Caught up in a real-life adventure that seems unbelievable even to him, Walter attempts to hide his double life from his mundane in-laws and eventually acquires the courage to stand up to those who push him around.
[edit] Reaction
Thurber did not want Samuel Goldwyn and MGM to make this film, he offered Goldwyn $10,000 not to, and was very unhappy with the final result. Goldwyn had the writers customize the film to showcase Kaye's talents, altering the original story. The studio was more interested in making a financial success for Kaye's singing and comedic abilities, rather than what Thurber had intended.[citation needed]

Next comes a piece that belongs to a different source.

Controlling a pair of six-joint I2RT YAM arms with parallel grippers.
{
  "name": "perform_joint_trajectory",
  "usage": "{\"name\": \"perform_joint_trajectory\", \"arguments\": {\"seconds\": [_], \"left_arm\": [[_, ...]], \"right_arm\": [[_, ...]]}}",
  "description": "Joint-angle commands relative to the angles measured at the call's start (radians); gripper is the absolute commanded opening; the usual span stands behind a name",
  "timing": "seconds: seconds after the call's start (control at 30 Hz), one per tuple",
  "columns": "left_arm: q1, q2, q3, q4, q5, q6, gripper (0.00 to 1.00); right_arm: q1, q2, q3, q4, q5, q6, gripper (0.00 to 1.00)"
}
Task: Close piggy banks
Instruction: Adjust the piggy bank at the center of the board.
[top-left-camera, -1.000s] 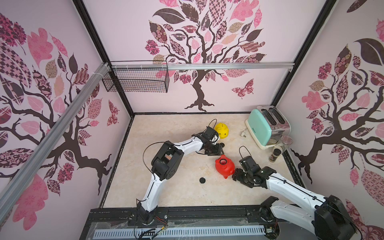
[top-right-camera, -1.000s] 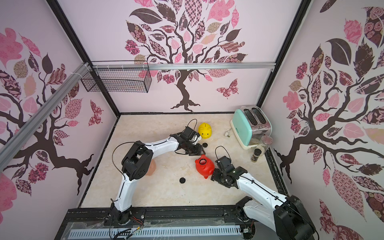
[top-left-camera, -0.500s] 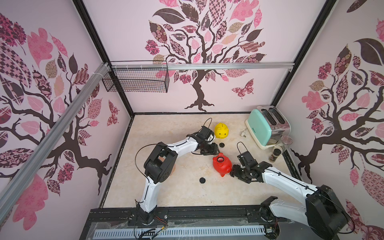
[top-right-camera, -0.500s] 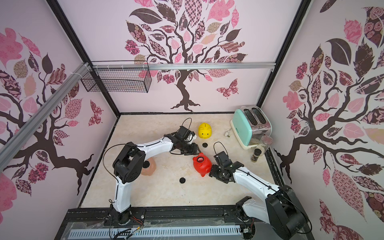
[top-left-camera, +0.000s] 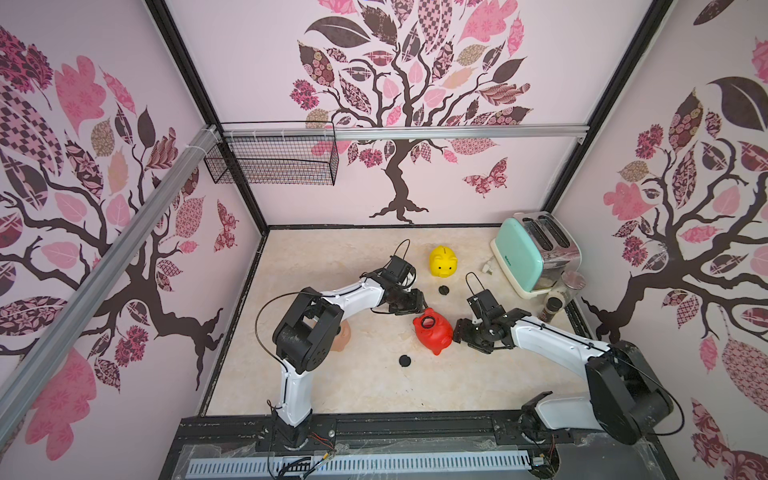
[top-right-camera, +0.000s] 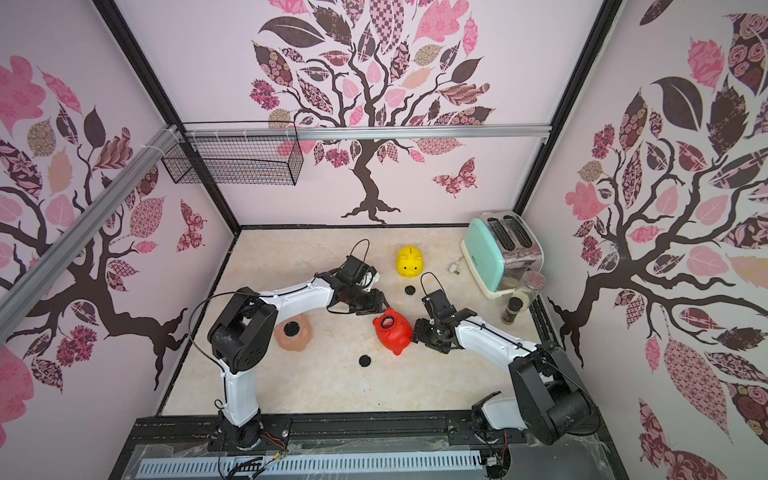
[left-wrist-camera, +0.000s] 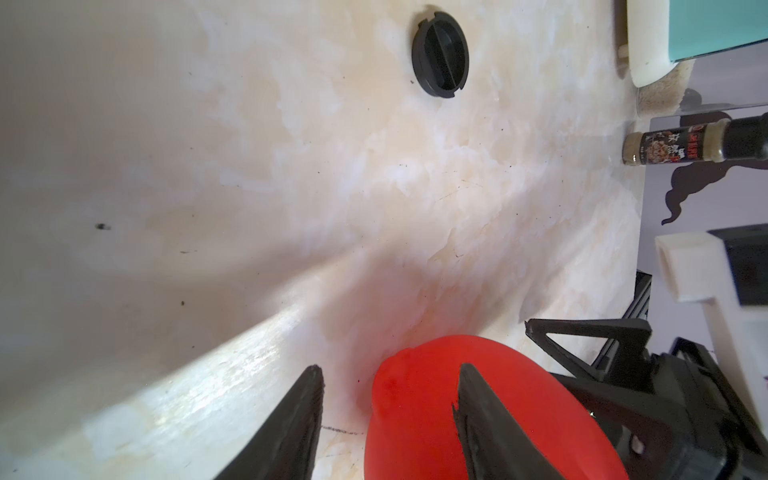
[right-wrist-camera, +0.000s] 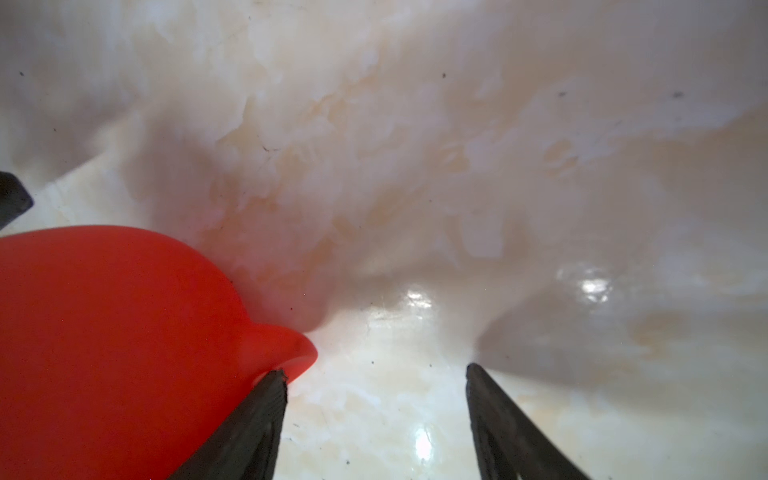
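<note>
Top views, read from the left, begin with the peach-pink piggy bank (top-right-camera: 293, 332), lying belly-up beside the left arm (top-right-camera: 241, 332) with a black plug (top-right-camera: 292, 329) seated in its round hole, so that one looks finished. Next comes the left gripper (top-left-camera: 420, 306), low at the red piggy bank (top-left-camera: 434, 334). The left wrist view shows its tapered black fingers (left-wrist-camera: 482, 424) moderately parted, one crossing the glossy red shell and one over bare table, gripping nothing I can see. The red bank lies tipped with its belly hole facing up and unplugged, probably steadied that way to take a plug. A loose plug (top-left-camera: 404, 360), a flat black disc, sits on the marbled cream table (top-left-camera: 353, 395) near it, and a second plug (top-left-camera: 444, 289) lies near the upright yellow piggy bank (top-left-camera: 443, 261). On the red bank's other side the right gripper (top-left-camera: 458, 331) stands wide open. One of its fingers (right-wrist-camera: 262, 424) touches a small rounded nub of the shell, with nothing between the jaws, likely bracing it. Farthest right stands the mint toaster (top-left-camera: 525, 259)
</note>
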Motion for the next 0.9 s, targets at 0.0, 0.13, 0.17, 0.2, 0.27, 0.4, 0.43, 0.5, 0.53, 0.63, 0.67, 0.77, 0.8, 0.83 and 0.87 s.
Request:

The film includes many of Kaye's trademark patter-songs and one of his best remembered characters, "Anatole of Paris", a fey women's milliner whose inspiration for the ridiculous chapeaus he creates is in actuality his loathing of women. The Anatole character is based on "Antoine de Paris," a women's hair-salon professional of the era known for creating preposterous hairstyles. The lyrics to the song Anatole of Paris were written by Kaye's wife, Sylvia Fine.
[edit] Cast
- Danny Kaye as Walter Mitty
- Virginia Mayo as Rosalind van Hoorn
- Boris Karloff as Dr. Hollingshead
- Fay Bainter as Mrs. Eunice Mitty
[edit] 2007 film
The film is currently being remade and will be out in 2007. At first producer-directors Ron Howard and Steven Spielberg, with a host of screenwriters, and Kevin Anderson as Mitty, were going to re-do the film, but it has fallen through. Now over at Paramount Studios, producers Samuel Goldwyn, Jr., his brother John Goldwyn, and Richard Vane, with director Mark Waters and Owen Wilson cast as Mitty are working on the remake of the 1947 film with a screenplay by Richard LaGravenese. This new script is based more on the 1939 short story than the 1947 film, and is being made without the singing.
Probably owing to the production of this film, the DVD version was withdrawn from distribution and was momentarily an expensive collector's item.
[edit] Trivia
It was a major inspiration to the partially-animated show The Secret Lives of Waldo Kitty.